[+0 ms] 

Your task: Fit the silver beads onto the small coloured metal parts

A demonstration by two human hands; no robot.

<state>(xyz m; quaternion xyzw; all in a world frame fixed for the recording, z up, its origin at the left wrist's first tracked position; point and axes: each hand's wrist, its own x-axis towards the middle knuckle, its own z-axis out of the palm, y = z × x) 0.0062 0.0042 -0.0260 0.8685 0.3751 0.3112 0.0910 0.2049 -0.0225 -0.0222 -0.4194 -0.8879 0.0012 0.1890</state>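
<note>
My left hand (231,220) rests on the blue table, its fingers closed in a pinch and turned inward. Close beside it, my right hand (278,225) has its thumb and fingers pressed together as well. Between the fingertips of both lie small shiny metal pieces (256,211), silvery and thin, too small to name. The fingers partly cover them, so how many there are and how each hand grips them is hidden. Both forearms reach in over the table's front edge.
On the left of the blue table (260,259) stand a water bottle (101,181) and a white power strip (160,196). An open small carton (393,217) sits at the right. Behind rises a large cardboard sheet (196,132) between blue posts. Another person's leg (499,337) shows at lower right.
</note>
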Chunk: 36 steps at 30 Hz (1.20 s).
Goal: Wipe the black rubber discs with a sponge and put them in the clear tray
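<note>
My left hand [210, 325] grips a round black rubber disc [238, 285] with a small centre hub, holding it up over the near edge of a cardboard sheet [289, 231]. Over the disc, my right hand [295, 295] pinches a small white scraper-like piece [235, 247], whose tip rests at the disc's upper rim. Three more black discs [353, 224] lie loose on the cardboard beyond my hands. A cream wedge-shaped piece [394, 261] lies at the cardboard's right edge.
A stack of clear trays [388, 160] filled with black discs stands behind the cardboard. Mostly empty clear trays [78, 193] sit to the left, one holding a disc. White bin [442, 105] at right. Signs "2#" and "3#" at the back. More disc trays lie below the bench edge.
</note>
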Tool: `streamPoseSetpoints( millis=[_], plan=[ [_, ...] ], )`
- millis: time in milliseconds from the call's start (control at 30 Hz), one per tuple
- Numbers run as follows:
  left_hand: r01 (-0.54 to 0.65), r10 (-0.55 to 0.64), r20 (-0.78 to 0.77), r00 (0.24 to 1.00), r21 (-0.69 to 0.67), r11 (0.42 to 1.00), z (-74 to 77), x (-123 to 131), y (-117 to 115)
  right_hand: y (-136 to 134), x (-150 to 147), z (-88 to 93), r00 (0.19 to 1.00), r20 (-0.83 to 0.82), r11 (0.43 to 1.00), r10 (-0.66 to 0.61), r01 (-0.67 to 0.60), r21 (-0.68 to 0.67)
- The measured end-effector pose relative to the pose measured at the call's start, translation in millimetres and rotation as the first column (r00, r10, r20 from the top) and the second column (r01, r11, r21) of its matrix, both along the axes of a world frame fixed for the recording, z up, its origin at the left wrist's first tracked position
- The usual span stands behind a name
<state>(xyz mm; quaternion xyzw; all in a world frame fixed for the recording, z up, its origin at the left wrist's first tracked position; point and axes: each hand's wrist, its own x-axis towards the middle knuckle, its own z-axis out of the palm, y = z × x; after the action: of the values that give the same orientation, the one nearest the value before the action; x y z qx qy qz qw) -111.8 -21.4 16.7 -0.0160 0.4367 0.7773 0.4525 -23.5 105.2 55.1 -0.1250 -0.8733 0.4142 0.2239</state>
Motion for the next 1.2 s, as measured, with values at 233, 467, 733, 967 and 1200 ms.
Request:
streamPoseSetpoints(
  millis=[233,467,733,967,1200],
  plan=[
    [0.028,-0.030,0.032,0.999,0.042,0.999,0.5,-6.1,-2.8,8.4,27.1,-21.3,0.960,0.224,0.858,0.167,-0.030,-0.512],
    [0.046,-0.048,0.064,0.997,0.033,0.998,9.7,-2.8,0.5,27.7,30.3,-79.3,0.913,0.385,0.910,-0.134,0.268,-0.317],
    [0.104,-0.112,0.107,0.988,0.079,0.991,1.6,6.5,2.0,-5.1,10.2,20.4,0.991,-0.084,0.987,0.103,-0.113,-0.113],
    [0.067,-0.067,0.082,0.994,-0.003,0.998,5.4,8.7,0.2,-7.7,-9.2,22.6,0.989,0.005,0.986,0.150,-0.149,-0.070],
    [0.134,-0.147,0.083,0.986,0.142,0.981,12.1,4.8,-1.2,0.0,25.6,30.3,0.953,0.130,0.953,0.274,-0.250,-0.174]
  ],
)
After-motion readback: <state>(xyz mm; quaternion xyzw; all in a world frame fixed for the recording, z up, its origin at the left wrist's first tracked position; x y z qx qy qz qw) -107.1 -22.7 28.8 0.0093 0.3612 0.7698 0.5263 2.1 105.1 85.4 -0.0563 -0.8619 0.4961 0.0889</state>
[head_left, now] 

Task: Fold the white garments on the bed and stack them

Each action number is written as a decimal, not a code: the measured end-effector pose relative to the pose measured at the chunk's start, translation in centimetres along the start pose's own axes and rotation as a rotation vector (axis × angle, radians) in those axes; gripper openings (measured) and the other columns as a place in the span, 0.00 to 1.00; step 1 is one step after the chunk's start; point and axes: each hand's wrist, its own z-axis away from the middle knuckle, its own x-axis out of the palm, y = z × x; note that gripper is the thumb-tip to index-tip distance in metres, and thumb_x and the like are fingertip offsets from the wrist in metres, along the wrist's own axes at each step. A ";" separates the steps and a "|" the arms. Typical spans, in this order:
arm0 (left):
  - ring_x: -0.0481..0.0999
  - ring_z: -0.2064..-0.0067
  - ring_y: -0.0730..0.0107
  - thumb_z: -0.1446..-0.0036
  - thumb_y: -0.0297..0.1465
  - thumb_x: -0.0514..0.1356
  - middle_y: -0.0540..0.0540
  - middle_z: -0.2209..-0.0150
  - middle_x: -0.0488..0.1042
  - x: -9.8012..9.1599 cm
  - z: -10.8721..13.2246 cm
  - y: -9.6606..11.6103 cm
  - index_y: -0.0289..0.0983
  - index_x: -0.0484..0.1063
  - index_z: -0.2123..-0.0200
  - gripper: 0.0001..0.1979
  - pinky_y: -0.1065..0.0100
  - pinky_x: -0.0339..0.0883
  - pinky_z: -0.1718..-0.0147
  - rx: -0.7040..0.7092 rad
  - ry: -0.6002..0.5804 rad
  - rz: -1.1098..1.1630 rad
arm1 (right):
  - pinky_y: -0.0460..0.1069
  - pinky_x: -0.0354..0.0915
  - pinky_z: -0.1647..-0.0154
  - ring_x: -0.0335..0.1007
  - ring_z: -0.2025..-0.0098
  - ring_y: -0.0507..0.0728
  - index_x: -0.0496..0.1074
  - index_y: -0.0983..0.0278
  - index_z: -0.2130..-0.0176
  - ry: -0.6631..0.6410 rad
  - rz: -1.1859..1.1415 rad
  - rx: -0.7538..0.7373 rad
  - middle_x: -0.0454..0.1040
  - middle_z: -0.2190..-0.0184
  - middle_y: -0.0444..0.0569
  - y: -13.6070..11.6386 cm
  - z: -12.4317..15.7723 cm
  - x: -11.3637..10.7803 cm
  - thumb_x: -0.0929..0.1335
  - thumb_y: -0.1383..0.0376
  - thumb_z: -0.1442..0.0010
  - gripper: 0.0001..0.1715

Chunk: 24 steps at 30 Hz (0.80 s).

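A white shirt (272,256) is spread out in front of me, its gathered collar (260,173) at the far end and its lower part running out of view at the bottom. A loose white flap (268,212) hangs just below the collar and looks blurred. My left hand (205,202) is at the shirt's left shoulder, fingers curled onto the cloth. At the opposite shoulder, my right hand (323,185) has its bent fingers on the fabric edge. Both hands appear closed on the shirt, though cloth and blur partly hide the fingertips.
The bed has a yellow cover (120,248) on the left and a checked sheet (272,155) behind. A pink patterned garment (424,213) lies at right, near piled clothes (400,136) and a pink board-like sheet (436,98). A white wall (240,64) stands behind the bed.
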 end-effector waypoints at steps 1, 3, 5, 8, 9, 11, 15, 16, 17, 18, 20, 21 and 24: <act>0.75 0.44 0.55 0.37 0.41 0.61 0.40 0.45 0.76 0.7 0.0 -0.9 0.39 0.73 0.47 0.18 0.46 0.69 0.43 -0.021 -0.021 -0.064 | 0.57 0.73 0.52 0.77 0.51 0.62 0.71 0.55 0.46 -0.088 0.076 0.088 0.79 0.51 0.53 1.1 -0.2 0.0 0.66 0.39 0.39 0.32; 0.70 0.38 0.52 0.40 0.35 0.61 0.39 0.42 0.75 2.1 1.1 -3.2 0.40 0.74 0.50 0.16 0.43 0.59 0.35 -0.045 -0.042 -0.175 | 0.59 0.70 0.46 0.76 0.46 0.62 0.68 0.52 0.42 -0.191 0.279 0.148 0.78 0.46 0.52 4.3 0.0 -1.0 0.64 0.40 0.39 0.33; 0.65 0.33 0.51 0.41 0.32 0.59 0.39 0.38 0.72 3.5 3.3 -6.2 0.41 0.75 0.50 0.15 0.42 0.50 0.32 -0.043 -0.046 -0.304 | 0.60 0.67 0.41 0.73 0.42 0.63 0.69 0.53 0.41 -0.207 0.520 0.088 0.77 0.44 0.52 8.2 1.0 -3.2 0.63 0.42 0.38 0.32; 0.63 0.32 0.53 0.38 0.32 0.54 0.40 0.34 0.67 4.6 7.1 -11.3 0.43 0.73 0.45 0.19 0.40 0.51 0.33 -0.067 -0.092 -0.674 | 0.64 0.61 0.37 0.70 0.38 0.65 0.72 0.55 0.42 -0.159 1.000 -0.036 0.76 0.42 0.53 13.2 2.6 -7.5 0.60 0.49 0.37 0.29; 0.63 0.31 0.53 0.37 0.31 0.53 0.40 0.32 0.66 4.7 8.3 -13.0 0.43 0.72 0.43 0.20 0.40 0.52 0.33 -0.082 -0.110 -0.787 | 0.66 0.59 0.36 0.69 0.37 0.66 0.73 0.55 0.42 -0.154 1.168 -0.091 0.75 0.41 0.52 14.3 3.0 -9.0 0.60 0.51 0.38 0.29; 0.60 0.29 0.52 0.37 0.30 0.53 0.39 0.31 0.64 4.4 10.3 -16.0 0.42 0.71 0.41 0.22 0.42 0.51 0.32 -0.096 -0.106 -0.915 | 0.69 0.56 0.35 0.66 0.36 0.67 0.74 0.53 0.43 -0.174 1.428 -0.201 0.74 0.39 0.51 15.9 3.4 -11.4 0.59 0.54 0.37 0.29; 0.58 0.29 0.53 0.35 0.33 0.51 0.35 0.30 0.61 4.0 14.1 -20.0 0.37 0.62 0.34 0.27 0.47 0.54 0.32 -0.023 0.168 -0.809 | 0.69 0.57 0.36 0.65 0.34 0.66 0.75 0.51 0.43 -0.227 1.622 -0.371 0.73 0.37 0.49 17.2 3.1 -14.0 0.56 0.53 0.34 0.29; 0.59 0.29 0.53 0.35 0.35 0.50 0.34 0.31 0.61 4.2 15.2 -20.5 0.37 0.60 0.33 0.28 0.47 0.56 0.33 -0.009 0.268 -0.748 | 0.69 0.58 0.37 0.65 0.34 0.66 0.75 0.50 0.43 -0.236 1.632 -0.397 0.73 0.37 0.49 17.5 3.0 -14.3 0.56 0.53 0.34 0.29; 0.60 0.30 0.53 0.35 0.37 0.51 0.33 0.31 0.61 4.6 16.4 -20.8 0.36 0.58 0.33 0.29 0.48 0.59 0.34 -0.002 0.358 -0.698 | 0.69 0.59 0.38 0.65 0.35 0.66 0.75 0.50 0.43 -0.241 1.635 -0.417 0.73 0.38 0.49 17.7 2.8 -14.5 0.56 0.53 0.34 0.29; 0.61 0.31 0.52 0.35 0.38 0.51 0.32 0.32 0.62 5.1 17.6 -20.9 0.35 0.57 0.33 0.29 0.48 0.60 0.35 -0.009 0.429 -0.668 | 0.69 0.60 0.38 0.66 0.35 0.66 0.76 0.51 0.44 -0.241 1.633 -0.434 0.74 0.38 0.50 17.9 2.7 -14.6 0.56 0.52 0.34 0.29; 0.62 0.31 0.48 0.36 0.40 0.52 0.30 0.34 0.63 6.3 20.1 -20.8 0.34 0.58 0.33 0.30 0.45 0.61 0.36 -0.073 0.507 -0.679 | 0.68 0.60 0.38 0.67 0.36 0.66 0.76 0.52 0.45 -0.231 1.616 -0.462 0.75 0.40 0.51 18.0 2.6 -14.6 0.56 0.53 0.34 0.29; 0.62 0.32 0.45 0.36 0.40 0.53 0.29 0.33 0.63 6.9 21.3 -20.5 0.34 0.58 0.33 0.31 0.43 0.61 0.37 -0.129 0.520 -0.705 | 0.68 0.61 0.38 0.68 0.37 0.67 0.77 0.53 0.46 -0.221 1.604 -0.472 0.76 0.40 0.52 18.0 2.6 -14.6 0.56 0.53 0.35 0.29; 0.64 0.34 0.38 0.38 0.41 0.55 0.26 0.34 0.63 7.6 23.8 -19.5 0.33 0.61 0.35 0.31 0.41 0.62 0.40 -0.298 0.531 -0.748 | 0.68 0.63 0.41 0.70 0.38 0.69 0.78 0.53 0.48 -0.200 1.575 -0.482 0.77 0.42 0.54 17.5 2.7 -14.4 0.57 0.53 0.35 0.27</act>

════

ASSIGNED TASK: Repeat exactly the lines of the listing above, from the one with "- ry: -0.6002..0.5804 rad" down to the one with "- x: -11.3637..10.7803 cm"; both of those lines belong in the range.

RESULT:
  - ry: -0.6002..0.5804 rad
  - rz: -1.1098..1.1630 rad
arm1 (right):
  - pinky_y: -0.0460..0.1069
  - pinky_x: -0.0354..0.0915
  - pinky_z: -0.1647..-0.0154
  - ring_x: -0.0335..0.1007
  - ring_z: -0.2025..-0.0098
  - ring_y: -0.0507..0.0728
  - index_x: -0.0496..0.1074
  - index_y: -0.0983..0.0278
  - index_z: -0.2130..-0.0176
  - ry: -0.6631..0.6410 rad
  - rz: -1.1859..1.1415 rad
  - rx: -0.7538..0.7373 rad
  - middle_x: -0.0454..0.1040
  - middle_z: -0.2190..-0.0184
  - middle_y: -0.0444..0.0569
  - y: -13.6070..11.6386 cm
  - z: -12.4317..15.7723 cm
  - x: -11.3637..10.7803 cm

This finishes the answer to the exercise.